**Dataset content**

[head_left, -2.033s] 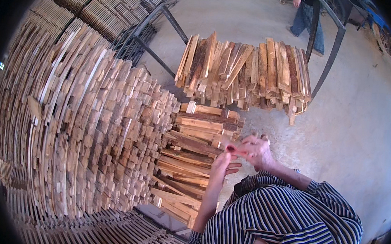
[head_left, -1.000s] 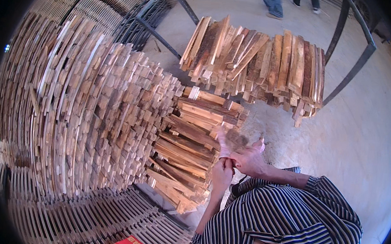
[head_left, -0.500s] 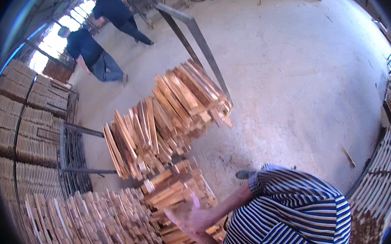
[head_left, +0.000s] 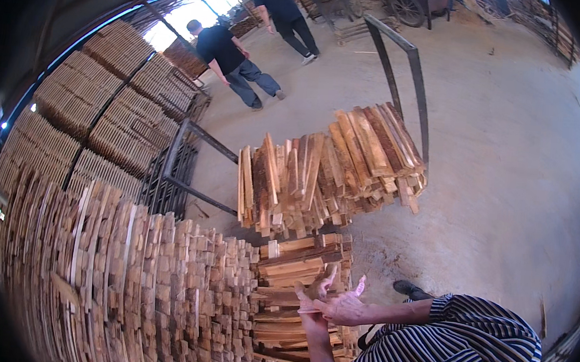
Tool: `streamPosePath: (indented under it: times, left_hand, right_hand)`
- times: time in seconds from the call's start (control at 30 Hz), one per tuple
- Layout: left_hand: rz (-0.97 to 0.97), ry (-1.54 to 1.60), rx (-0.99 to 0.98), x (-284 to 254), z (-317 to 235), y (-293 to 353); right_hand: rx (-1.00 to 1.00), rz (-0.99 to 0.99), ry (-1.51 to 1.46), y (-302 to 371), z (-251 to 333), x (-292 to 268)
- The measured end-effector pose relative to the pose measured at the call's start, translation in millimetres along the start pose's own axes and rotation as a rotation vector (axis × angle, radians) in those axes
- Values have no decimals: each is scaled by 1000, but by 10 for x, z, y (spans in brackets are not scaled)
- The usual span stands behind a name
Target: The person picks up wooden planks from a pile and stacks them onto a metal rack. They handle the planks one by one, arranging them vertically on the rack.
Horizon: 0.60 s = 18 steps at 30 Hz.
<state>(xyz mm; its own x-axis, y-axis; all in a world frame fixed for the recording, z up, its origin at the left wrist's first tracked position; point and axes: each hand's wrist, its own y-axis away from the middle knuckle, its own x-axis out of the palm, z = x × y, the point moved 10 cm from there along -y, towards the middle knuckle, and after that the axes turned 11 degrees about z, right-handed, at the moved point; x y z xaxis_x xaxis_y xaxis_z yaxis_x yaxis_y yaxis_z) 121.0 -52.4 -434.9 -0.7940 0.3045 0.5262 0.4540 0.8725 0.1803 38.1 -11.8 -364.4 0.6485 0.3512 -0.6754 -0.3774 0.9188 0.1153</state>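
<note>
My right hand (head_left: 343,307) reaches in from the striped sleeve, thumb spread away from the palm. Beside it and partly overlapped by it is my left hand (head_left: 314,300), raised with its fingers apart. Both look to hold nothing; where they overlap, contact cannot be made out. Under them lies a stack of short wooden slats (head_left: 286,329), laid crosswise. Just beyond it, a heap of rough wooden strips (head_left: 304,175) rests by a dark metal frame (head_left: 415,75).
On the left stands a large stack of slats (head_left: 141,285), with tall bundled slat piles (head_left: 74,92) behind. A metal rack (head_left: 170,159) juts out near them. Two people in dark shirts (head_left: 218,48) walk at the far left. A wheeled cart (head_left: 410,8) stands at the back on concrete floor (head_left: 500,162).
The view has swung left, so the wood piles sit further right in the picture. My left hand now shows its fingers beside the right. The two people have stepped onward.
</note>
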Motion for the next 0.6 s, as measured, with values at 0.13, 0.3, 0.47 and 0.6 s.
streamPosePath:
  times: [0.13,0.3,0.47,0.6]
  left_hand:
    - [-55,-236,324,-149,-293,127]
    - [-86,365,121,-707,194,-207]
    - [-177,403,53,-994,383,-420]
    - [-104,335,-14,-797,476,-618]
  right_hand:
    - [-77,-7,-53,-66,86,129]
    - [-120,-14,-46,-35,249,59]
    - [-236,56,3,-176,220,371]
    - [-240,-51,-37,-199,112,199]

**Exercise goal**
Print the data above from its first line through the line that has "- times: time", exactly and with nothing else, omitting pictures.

**Expected output**
[head_left, -2.033s] 
[head_left, -1.000s] 
[head_left, -0.500s] 
[head_left, +0.000s] 
Tool: `streamPosePath: (indented under it: times, left_hand, right_hand)`
- times: time in seconds from the call's start (control at 30 Hz), one per tuple

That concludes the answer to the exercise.